The dollhouse 'of the Paseo de los Tristes

Along the Paseo de los Tristes, across the river there is a building that some call the Hotel del Reuma and others describe it as a typical doll's house. The truth is that this curious place was built in 1910 on a former wicker factory. Baptized with the name of 'Hotel Bosques de la Alhambra', today it is thought to be haunted. The hotel was closed in 1916, because being in the Alhambra forest near the Darro River, it was full of humidity. Someone thought that a place with such unfavorable environmental conditions could be transformed into a hospital. Legends say Manuel de Falla and Federico García Lorca spent many summer afternoons in this palace.
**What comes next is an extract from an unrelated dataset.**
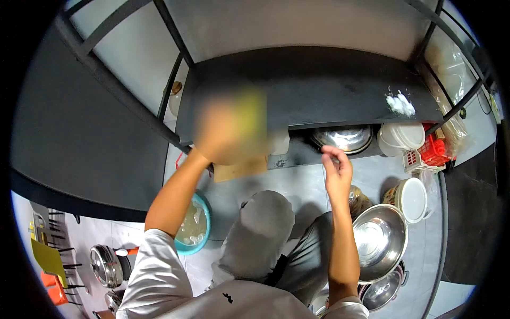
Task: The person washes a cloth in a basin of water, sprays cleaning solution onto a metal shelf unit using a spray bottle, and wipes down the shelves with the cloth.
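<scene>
My left hand (pixel 217 130) is over the left part of a black shelf (pixel 319 80). A blur covers it, so its fingers do not show. Against its right side is a yellow-green thing (pixel 249 114), also blurred; I cannot tell what it is or whether the hand grips it. My right hand (pixel 338 173) is raised in front of the shelf's edge, holding nothing, its fingers loosely bent and the thumb apart. Behind its fingertips, a shiny metal bowl or lid (pixel 345 139) sits on the lower level. A small heap of white foam or powder (pixel 399 103) lies at the shelf's right end.
Black metal posts (pixel 172 80) frame the shelf. A blue basin of cloudy water (pixel 204 228) stands on the floor at left. To the right are a large steel bowl (pixel 380 242), white lidded buckets (pixel 411 201) and a red basket (pixel 433 151). Cardboard (pixel 239 171) sticks out below my left hand.
</scene>
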Action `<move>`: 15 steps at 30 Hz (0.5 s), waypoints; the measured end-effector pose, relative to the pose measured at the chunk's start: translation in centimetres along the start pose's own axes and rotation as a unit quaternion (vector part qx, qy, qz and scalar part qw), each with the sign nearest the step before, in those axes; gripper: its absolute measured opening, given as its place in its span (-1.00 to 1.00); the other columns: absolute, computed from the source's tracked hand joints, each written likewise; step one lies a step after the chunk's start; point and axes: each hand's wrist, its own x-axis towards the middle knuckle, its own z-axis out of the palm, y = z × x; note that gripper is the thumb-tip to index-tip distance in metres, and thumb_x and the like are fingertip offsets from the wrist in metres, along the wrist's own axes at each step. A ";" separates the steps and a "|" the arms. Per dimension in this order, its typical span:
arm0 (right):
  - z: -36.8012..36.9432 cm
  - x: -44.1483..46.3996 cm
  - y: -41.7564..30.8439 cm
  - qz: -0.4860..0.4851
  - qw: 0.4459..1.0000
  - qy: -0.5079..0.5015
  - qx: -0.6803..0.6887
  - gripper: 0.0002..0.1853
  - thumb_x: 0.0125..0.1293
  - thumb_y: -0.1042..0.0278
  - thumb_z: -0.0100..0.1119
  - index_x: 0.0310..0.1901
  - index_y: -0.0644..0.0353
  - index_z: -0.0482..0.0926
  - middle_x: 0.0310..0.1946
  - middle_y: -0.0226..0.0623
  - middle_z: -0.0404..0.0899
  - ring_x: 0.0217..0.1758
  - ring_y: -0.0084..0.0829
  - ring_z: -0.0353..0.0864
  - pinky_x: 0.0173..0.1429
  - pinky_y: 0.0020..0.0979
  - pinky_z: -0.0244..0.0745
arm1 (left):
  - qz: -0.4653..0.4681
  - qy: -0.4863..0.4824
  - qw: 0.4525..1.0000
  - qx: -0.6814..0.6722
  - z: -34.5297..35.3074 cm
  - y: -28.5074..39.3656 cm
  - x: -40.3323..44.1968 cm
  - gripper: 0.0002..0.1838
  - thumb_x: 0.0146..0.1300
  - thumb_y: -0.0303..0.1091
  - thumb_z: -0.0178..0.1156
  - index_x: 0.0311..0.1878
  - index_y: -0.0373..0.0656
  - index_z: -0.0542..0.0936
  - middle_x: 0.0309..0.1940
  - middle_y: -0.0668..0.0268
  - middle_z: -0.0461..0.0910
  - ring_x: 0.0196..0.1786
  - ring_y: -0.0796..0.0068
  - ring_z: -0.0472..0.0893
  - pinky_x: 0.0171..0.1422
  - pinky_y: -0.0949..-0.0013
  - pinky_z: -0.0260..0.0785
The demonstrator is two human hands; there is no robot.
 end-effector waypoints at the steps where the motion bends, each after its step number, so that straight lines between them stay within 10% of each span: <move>1: 0.0 1.1 -0.8 -0.072 0.996 0.022 -0.051 -0.75 0.38 0.47 0.24 0.07 0.21 0.64 0.05 -0.25 0.70 0.19 -0.31 0.61 0.32 -0.30 0.41 | 0.011 0.065 0.998 -0.005 2.8 -3.9 -0.2 -0.33 0.33 0.00 0.19 0.43 -0.16 0.46 0.35 -0.18 0.46 0.49 -0.24 0.34 0.59 -0.32 0.07; 5: -0.2 6.6 -3.4 -0.266 0.929 0.107 -0.233 -0.72 0.31 0.48 0.23 0.06 0.18 0.63 0.24 -0.07 0.57 0.38 0.00 0.45 0.50 -0.10 0.26 | -0.100 -0.051 0.992 0.060 2.4 -8.3 3.8 -0.20 0.40 0.17 0.09 0.58 -0.08 0.26 0.49 -0.18 0.28 0.58 -0.24 0.20 0.65 -0.29 -0.09; 10: -3.2 11.6 -0.5 -0.285 0.849 0.139 -0.422 -0.60 0.42 0.22 0.18 0.20 0.24 0.60 0.36 -0.01 0.48 0.53 0.09 0.30 0.63 0.09 0.06 | -0.243 -0.036 0.969 0.029 5.5 -9.6 11.2 -0.05 0.42 0.31 -0.08 0.69 -0.08 0.00 0.67 -0.09 -0.07 0.68 -0.23 -0.05 0.71 -0.20 -0.25; 15: -2.9 12.2 2.8 -0.287 0.846 0.170 -0.417 -0.54 0.43 0.18 0.15 0.28 0.22 0.54 0.38 -0.02 0.44 0.54 0.10 0.26 0.64 0.21 -0.06 | -0.171 -0.082 0.982 0.017 6.9 -11.5 14.7 -0.02 0.44 0.34 -0.15 0.68 -0.19 -0.03 0.67 -0.17 -0.16 0.70 -0.22 -0.14 0.73 -0.15 -0.34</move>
In the 40s a congregation of Freemasons took over the old hotel which is now uninhabited. But the legend continues… Some claim that during the nights it is possible to see the ancient spirits of the patients who died there.

Leggenda of the Court of the Lions

Legend has it that once, many years ago, there was an Arab princess named Zaira. She was beautiful, intelligent and sensitive, unlike her father the king who was cold, cruel, evil and stingy. Once the two went to Granada for a short stay at the Alhambra. The princess was so excited to set foot in Granada that everything seemed like a dream to her. Zaira felt more Granadine than African, because her country seemed like hell to her. But the king's hatred was such that he forbade her to go out into the streets and interact with people. His only company was a talisman and he spent most of his time in a courtyard of the Alhambra. One day a boy jumped over the fence and told her he had seen her from the outside and loved her very much. The princess urged him to leave, because if his father found out, he would not hesitate to cut off his head. Zaira and Arthur met again, but the king saw him and locked him in prisons. A little later the princess, desperate because her beloved might die, found her father's diary in a room. She thought she shouldn't have read it, but something inside made her open it. In one of the pages, which had been written when the princess was only one year old, it said: “I have already killed the king and queen. I took pity on Princess Zaira. Thanks to my eleven men, I managed to occupy the throne, now she will believe that I am her father. I hope the princess will never understand the curse of her talisman ”. Zaira, confused, called the king and his eleven men and gathered them in the courtyard where she spent the hours. He asked the king if this was true. The king, convinced that with his eleven men at his side no one could have touched him, told her the truth. Zaira remembered that her mother had placed a curse on the talisman and that the day Zaira discovered the truth, something terrible would happen to the king and his eleven men. At that moment the amulet was activated. Zaira felt the anger of a lion and the talisman transformed the king and his eleven men into stone lions. Since then, that courtyard where Zaira spent long hours has been known as "Courtyard of the Lions”And its fountain has twelve lions around it, who are the king and his eleven men transformed into statues for the eternal guard of the courtyard.

The legend of the Gate of Justice

A legend says that the construction of the Alhambra was so strong that, even with an attack of a thousand enemy armies, it would never fall. The day the key to the inner arch of the Gate of Justice and the hand depicted in its outer arch were united, the Alhambra would fall and the end of the world would come. Another legend tells that the magnificence of this entrance to the Alhambra was such that no knight on horseback with his lance could have touched it. They were so sure of this, that in reality anyone could have succeeded by conquering the throne of the Alhambra without any problems.